◆ TASK OBJECTIVE: Nothing but the lines from the one containing "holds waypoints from" through the one containing "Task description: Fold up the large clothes", both included, should be given again, each exactly as written below.

◆ GIVEN INFORMATION:

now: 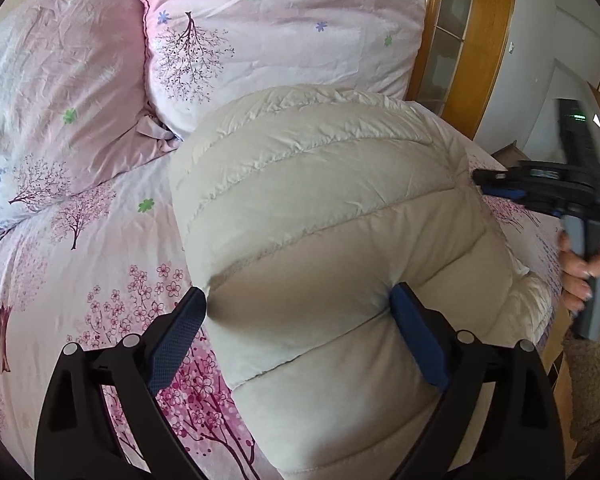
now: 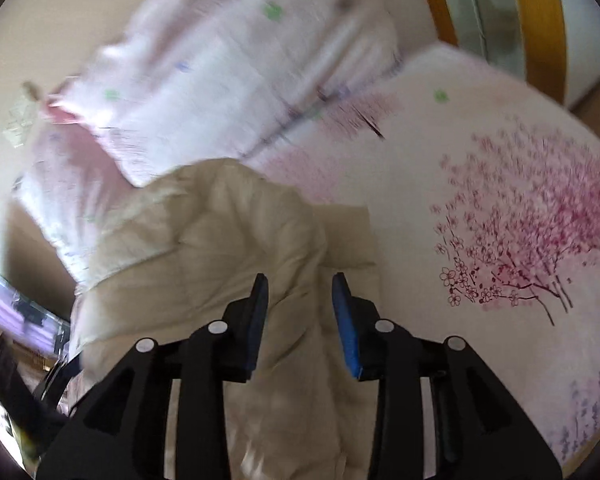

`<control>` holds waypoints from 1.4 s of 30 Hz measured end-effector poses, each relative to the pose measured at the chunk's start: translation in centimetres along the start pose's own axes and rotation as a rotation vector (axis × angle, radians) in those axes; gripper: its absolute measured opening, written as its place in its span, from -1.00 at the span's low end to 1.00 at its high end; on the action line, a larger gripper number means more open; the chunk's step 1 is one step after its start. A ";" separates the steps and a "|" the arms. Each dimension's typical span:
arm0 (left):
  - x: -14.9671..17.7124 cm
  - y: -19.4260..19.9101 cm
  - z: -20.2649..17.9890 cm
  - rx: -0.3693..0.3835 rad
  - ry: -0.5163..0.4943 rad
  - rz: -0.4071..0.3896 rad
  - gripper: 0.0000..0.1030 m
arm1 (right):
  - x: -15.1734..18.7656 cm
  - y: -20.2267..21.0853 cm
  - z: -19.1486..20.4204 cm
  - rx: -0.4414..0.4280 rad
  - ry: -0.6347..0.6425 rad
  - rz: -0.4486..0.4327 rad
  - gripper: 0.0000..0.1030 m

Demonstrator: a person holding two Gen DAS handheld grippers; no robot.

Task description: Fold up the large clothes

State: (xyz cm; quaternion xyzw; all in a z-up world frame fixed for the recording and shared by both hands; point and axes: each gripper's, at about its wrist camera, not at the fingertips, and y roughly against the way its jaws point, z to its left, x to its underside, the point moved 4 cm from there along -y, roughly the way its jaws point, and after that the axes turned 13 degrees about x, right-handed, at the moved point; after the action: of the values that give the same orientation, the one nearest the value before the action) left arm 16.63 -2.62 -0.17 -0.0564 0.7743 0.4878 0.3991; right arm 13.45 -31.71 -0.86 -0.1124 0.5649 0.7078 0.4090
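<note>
Pressing: left claw (image 1: 298, 308) spread wide, pads denting the jacket (image 1: 324, 208) between them.
Right claw (image 2: 300, 320): apart, holding nothing, over the jacket.
Advice: flatten trapped air against the bed (image 1: 80, 264) before the next fold.

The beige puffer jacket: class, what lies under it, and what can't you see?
Under the puffer jacket lies the pink blossom-print bedsheet, visible all round it. Two pillows sit behind it. Whatever is directly beneath the jacket is covered, so it cannot be seen.
</note>
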 end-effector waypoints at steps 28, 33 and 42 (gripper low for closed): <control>1.8 -3.5 2.0 0.098 0.147 0.110 0.94 | 8.2 -2.9 3.8 0.039 0.210 0.067 -0.28; 1.8 -3.6 1.8 0.091 0.145 0.114 0.95 | 8.1 -2.9 3.9 0.046 0.209 0.060 -0.27; 1.3 -3.8 1.7 0.069 0.121 0.108 0.97 | 8.9 -1.9 3.2 0.074 0.227 0.048 -0.20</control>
State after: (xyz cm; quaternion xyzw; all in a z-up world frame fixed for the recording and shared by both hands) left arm 18.49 -2.84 -4.12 -0.0299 0.8153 0.4774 0.3264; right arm 10.06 -24.84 -6.65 -0.1631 0.6360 0.6786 0.3291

◆ SOLUTION:
`<control>` holds waypoints from 1.4 s of 30 Hz measured end-effector poses, each relative to the pose measured at the chunk's start: translation in centimetres along the start pose's own axes and rotation as a rotation vector (axis × angle, radians) in those axes; gripper: its absolute measured opening, written as its place in its span, from -1.00 at the span's low end to 1.00 at its high end; on the action line, a larger gripper number means more open; the chunk's step 1 is one step after its start. A ";" separates the steps and a "|" the arms. Each dimension's typical span:
arm0 (left):
  - x: -14.9671..17.7124 cm
  - y: -19.4260..19.9101 cm
  - z: -20.2649..17.9890 cm
  - rx: -0.3693..0.3835 rad
  - ry: -0.5163..0.4943 rad
  - rz: -0.4071..0.3896 rad
  - gripper: 0.0000..0.1030 m
arm1 (right):
  - x: -15.1734..18.7656 cm
  - y: -20.2267..21.0853 cm
  - z: -19.1486..20.4204 cm
  - rx: -0.4414..0.4280 rad
  - ry: -0.6347..0.6425 rad
  - rz: -0.4486..0.4327 rad
  - gripper: 0.0000..0.1030 m

Demonstrator: a person holding two Gen DAS handheld grippers; no robot.

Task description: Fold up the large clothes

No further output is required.